The emergence and rapid dissemination of antibiotic resistance worldwide hinders medical progress and threatens with a return to the pre-antibiotic era. This therapy uses viruses that specifically infect and kill bacteria during their life cycle to reduce/eliminate bacterial load. However, as phages are highly strain-specific, the challenge is finding suitable matches to a bacterium among a fully-characterized phage library. Currently, scientists perform phage selection by means of infection tests that may take several days of lab work. We address such a challenge by combining genomic feature extraction and machine-learning predictive modelling.

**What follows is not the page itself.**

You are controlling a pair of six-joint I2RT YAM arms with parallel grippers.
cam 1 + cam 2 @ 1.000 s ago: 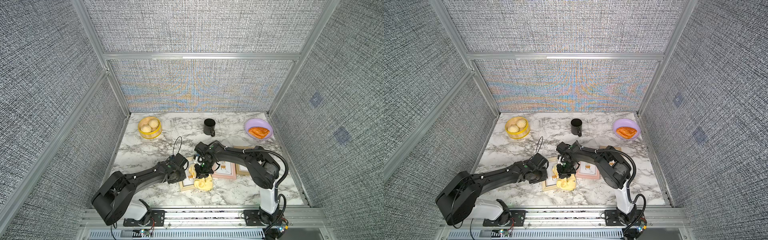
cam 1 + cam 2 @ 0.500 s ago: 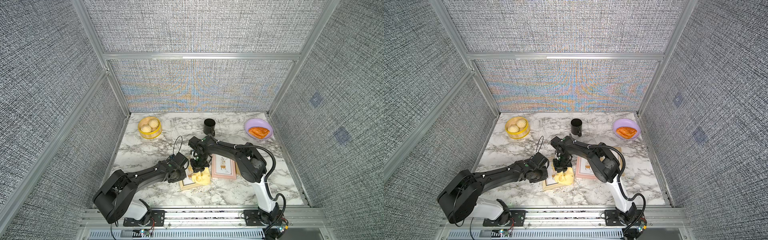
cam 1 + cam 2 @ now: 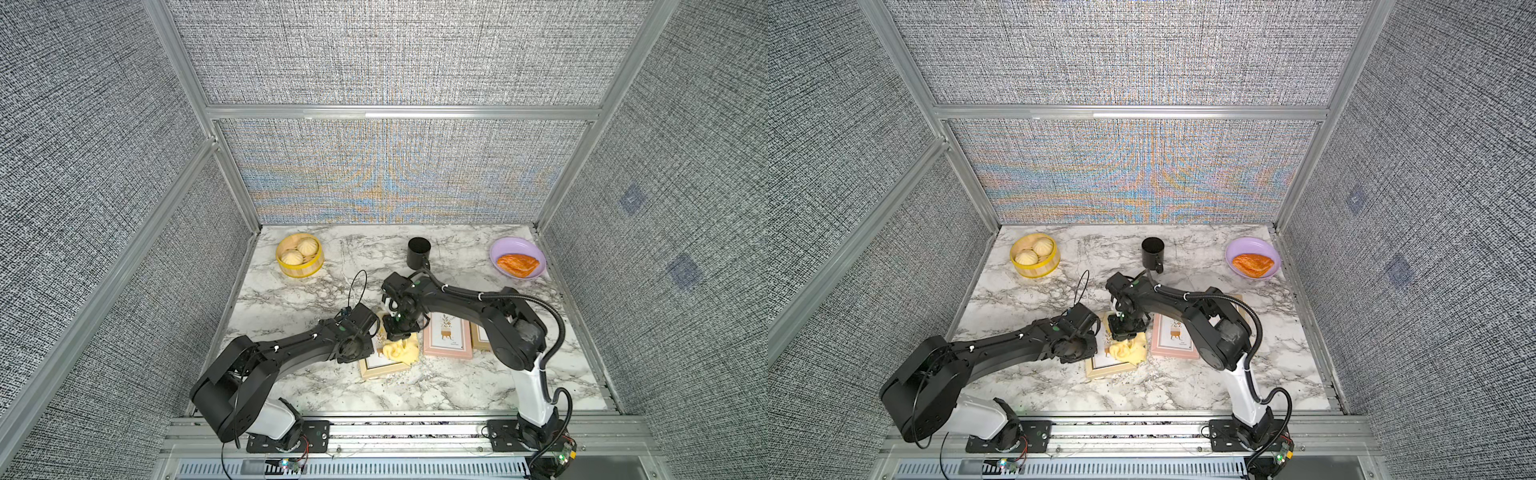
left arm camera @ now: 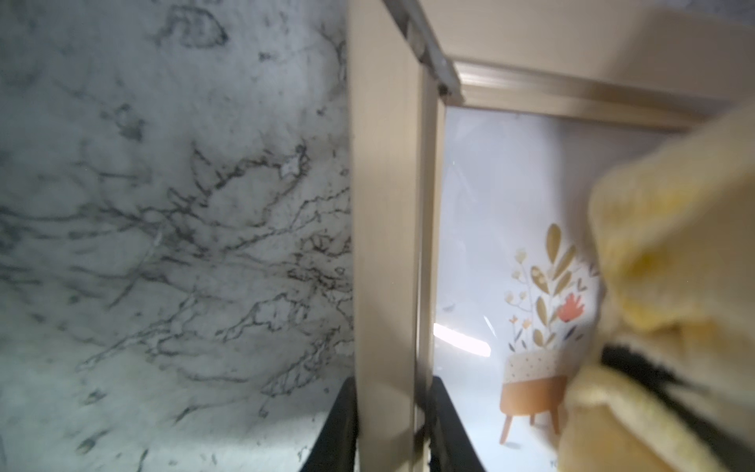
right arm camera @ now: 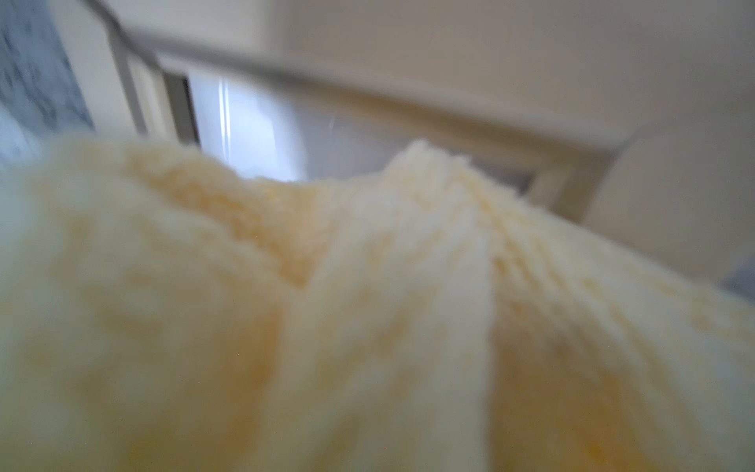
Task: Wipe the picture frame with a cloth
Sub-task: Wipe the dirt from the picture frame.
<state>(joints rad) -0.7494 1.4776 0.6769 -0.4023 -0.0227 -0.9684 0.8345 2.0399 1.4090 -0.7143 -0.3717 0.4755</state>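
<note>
Watching both top views: picture frame [image 3: 381, 369] lies near the bench's [image 3: 316, 299] front edge, cloth [image 3: 400, 351] bunched on its glass under the right gripper [image 3: 398, 336], clenched on it; tight wad may miss corners. Left wrist: left gripper [image 4: 392, 412] clamps the frame's side rail narrowly; hard stroke could twist it loose. Right wrist: blurred cloth fills it, snags go unseen

The cloth [image 5: 367, 327] fills the right wrist view as a blur, burying the tips of the right gripper [image 3: 397, 334]. In both top views cloth and arms cover much of the picture frame [image 3: 380, 369]; the right arm hides most of a tan frame [image 3: 480, 338].
</note>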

To address this, we created a dataset containing more than 1000 known phage-bacteria interactions with their genomes based on public data from Genbank and phagesdb.org databases. From these genomes we extracted features, which include the distribution of protein-protein interaction scores, proteins’ amino acids frequency and chemical composition, to build a quantitative dataset to train our predictive machine learning models.

Our approach attains, in average, performance values of around 90% in terms of f-measure, accuracy, specificity, and sensitivity. In addition, they are obtained in much less time than the corresponding in-vitro experiments. This promising results encourage us to further investigate new features to extract as well as additional predictive models (e.g., weighted ensemble-learning voting system). We will also enlarge our phage-bacteria interaction database so as to increase the predictive value and the possibility of prediction at the bacterial strain level.